SECTION 4.2. Appointment, Removal and Resignation of Trustee.
(a) Subject to Section 4.2(c), the Trustee may be appointed or removed
without cause at any time by the Guarantor.
(b) Subject to Section 4.2(c), the Trustee may be removed at any time
by Act of the Holders of a Majority in Liquidation Value of the Preferred
Securities, delivered to the Trustee and to the Guarantor.
(c) The Trustee shall not be removed pursuant to Section 4.2(a) or (b)
until a Successor Trustee has been appointed and has accepted such appointment
by written instrument executed by such Successor Trustee and delivered to the
Guarantor.
(d) The Trustee appointed to office shall hold office until a Successor
Trustee shall have been appointed or until its removal or registration. The
Trustee may resign from office (without need for prior or subsequent accounting)
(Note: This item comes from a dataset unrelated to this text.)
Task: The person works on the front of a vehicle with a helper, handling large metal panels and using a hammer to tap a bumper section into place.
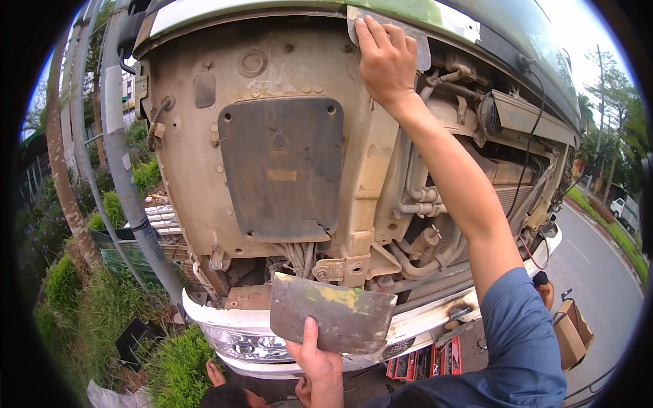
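Observation:
High up, my right hand (389, 62) grips a thin grey putty spreader (423, 53). Its blade lies against the lower edge of a white vehicle panel (309, 12) that carries a green coating. Down in the middle, my left hand (316, 367) holds a flat, dull metal plate (326, 319), thumb on its face and the other fingers mostly hidden. Yellow-green paste is smeared along the plate's upper part. Behind the plate is the vehicle's uncovered front, with a dark rectangular cover (282, 170) on a dusty beige body.
Pipes and a radiator (510, 194) show at the right of the front. A white bumper (415, 323) runs below. One person (235, 396) is low at the bottom, another (543, 289) at the right. A red toolbox (428, 362), cardboard box (573, 333) and metal poles (129, 163) surround the vehicle.

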Action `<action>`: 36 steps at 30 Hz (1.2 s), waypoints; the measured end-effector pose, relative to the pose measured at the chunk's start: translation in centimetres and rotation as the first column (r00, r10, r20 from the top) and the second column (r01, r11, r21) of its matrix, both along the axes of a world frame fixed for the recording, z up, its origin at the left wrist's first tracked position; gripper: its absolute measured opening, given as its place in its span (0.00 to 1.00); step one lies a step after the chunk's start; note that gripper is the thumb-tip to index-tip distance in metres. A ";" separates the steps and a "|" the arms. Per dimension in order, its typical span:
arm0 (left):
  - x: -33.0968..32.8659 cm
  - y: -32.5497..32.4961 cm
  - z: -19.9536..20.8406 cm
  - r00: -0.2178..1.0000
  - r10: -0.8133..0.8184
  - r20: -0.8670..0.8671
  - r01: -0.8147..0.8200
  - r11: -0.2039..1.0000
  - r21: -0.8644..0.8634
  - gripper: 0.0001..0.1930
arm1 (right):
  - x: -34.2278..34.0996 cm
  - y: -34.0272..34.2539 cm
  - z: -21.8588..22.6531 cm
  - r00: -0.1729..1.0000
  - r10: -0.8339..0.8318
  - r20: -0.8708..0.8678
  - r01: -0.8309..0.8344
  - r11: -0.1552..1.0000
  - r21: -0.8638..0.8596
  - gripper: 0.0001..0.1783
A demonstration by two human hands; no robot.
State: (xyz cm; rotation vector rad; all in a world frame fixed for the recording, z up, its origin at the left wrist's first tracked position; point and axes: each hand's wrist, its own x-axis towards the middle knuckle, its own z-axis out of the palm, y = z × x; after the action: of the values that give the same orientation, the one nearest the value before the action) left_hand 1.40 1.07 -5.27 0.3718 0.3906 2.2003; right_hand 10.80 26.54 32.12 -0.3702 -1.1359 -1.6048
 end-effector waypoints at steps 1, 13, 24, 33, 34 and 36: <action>-0.1 0.0 -0.1 1.000 0.006 -0.004 -0.006 1.000 -0.005 0.25 | 0.0 0.0 -0.1 1.000 -0.001 0.009 0.001 1.000 0.002 0.20; -0.4 -0.5 -0.8 1.000 0.015 -0.002 -0.016 1.000 -0.027 0.24 | 1.0 -0.7 0.0 0.999 -0.031 0.029 0.032 0.999 -0.013 0.20; 0.4 -0.8 -0.1 0.999 0.038 0.006 -0.038 0.999 0.005 0.21 | 4.2 -7.0 -4.2 0.984 0.122 0.131 -0.099 0.980 -0.170 0.19; 2.6 -0.6 0.8 0.995 0.093 -0.039 -0.094 0.996 -0.012 0.20 | 11.4 -18.3 -22.9 0.525 0.635 -0.567 -0.395 -0.408 -0.823 0.13; 3.0 -0.4 0.8 0.994 0.105 -0.039 -0.105 0.994 -0.016 0.20 | 12.3 -18.9 -23.7 0.534 0.635 -0.558 -0.316 -0.462 -0.829 0.13; 3.0 -0.5 0.6 0.987 0.139 -0.083 -0.144 0.988 -0.056 0.21 | 13.4 -19.3 -24.5 0.543 0.659 -0.520 -0.177 -0.516 -0.838 0.14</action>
State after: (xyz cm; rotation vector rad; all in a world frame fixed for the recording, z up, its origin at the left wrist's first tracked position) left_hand 4.40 0.57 -4.69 0.4096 0.5420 2.3105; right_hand 24.19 7.27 7.57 -0.3885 -2.2743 0.6709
by an instrument in writing executed by the Trustee and delivered to the
Guarantor, which resignation shall not take effect until a Successor Trustee has
been appointed and has accepted such appointment by instrument in writing
executed by such Successor Trustee and delivered to the Guarantor and the
resigning Trustee.
(e) If no Successor Trustee shall have been appointed and accepted
appointment as provided in this Section 4.2 within 60 days after delivery to the
Guarantor of an instrument of resignation, the resigning Trustee may petition
any court of competent jurisdiction for appointment of a Successor Trustee. Such
court may thereupon, after prescribing such notice, if any, as it may deem
proper, appoint a Successor Trustee.
(f) No Trustee shall be liable for the acts or omissions to act of any
of any Successor Trustee.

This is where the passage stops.